The punk band Titus Andronicus thought they had struck gold when they were asked to open for the Pogues but all did not turn out well.

Patrick Stickles, singer for the rock upstarts, says The Pogues' behaviour “makes me sick”.

The band were granted the support slot for The Pogues recent run of shows, and Stickles admitted to Spinner that they were overawed by the inclusion.

That was, until, The Pogues showed up. Or didn’t.

He said, “It's obvious that the diplomatic route isn't going okay so I'm just going to go back to the real route, which is to say that I hated the tour.

"It made me furious throughout. I didn't think that we were treated at all with the respect that we deserved, not even the respect as saying 'we're an important punk band,' but respect that we're human beings."

He said that throughout the nine-date tour, The Pogues never introduced themselves or bothered watching their set, although tin whistle player Peter “Spidey” Stacy did talk to him “for about 45 seconds.”
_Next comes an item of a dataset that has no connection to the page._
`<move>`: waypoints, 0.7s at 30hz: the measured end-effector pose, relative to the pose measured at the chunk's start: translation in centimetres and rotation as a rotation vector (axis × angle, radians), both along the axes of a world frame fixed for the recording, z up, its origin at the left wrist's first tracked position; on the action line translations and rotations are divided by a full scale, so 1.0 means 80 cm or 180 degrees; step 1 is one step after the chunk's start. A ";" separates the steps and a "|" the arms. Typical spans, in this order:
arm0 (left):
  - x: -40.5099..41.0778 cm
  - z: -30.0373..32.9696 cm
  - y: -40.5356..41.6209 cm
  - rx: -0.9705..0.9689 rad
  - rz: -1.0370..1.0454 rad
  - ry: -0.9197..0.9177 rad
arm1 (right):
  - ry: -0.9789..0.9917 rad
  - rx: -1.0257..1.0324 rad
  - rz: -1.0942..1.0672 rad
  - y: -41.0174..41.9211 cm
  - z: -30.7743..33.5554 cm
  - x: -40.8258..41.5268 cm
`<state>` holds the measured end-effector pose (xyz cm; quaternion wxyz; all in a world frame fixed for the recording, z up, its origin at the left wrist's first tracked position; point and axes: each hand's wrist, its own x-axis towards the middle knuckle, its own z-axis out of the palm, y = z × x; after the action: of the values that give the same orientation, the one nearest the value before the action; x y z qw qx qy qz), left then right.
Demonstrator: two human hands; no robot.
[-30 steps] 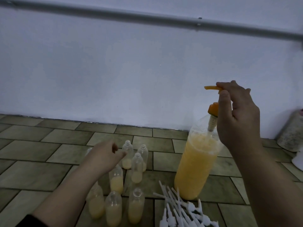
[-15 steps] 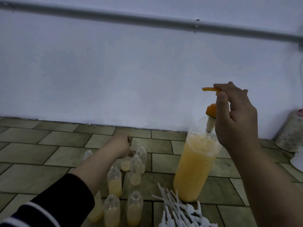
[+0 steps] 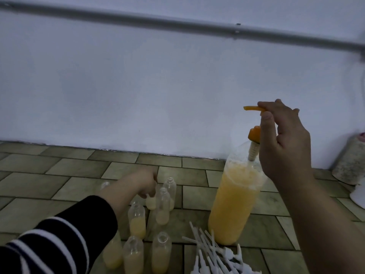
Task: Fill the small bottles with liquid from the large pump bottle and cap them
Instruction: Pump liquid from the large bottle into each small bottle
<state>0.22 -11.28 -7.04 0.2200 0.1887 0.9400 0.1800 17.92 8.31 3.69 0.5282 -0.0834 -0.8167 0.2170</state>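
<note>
Two hands work: right hand (image 3: 284, 141) pinches the orange plastic pump head (image 3: 253, 108); left hand (image 3: 145, 181), reaching farther now, grips a small clear bottle (image 3: 151, 201).

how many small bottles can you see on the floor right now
8 small bottles: three in the near row; one behind them; two further back; one gripped by the left hand at; one top behind the forearm. More may be hidden.

Right hand (image 3: 284, 143) pinches the orange pump head (image 3: 253, 109) atop the large bottle (image 3: 235, 202) of yellow liquid. Left hand (image 3: 144, 182), at the bottle's 9 o'clock, grips a small bottle (image 3: 151, 202) within the cluster. White caps (image 3: 215, 256) lie at the large bottle's 6 o'clock on the tiled floor (image 3: 59, 175).
</note>
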 end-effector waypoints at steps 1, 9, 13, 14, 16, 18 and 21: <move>0.000 0.001 -0.002 0.0075 0.0021 -0.0010 | -0.0004 0.0011 -0.0008 0.000 0.000 0.000; 0.008 0.051 -0.042 0.0794 0.0311 0.0457 | -0.0019 0.0047 -0.0057 -0.002 0.001 0.000; 0.024 0.077 -0.069 0.1778 0.0595 0.0740 | -0.0010 0.0055 -0.0065 -0.003 0.001 0.000; 0.028 0.080 -0.073 0.2144 0.0672 0.0738 | -0.0016 0.0052 -0.0067 -0.003 0.001 0.000; 0.033 0.082 -0.073 0.3008 0.0828 0.0485 | -0.0026 0.0050 -0.0075 -0.004 0.001 0.000; 0.041 0.083 -0.065 0.3930 0.0893 -0.0054 | -0.0025 0.0062 -0.0072 -0.004 0.001 0.000; 0.057 0.084 -0.045 0.5077 0.0940 -0.0824 | -0.0014 0.0040 -0.0045 -0.003 0.001 0.000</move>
<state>4.75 -14.92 -0.30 0.1005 0.1405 0.5119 0.8415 17.92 8.06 3.74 0.5284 -0.0864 -0.8186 0.2080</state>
He said, “The closest that we got to them was when we would have to load-out after our show so they could have a nice clear backstage area. We would be out in the alleyway, and they would pull up in their hotel shuttle bus.

"I was like, ‘This is the greatest punk band from my ancestral homeland of Ireland, and it makes me sick’.”

He also said the tickets were “exorbitantly expensive” and “they paid us pittances”.

“They sing about celebrating the individual and they sing about everyone having dignity, even the downtrodden and stuff, yet they are happy to step on whoever they have to so that they can line their coiffures to the extent that they want to.”

He concluded that he was happy to get back to tours where "people are people and every human has dignity no matter how great or small their place on the world stage."